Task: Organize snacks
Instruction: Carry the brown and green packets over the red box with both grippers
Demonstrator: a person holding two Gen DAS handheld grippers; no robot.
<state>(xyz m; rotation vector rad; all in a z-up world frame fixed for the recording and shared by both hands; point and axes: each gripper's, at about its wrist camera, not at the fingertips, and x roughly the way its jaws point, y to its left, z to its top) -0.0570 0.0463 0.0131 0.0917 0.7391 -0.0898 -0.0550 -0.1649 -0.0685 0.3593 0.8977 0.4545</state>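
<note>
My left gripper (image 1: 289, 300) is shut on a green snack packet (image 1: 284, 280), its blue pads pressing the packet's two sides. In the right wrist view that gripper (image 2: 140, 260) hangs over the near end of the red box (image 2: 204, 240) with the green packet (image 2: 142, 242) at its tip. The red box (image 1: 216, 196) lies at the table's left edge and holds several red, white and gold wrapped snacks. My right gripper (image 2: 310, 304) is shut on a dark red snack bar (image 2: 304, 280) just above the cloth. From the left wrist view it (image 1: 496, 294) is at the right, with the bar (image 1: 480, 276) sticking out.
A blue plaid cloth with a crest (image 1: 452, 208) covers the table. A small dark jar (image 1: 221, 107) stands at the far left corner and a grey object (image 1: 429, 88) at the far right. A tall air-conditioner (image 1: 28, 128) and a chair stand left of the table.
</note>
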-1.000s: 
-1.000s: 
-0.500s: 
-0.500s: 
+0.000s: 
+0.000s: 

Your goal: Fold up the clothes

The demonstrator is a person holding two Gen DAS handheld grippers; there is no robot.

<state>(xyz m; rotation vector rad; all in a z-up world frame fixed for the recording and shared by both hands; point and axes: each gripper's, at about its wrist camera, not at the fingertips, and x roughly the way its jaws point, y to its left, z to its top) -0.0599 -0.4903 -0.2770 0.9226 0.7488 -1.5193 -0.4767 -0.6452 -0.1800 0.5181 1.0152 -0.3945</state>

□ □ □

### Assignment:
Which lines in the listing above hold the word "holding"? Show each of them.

### Exercise solution:
Demonstrator: a person holding two Gen DAS handheld grippers; no robot.
The demonstrator is a person holding two Gen DAS handheld grippers; there is no robot.

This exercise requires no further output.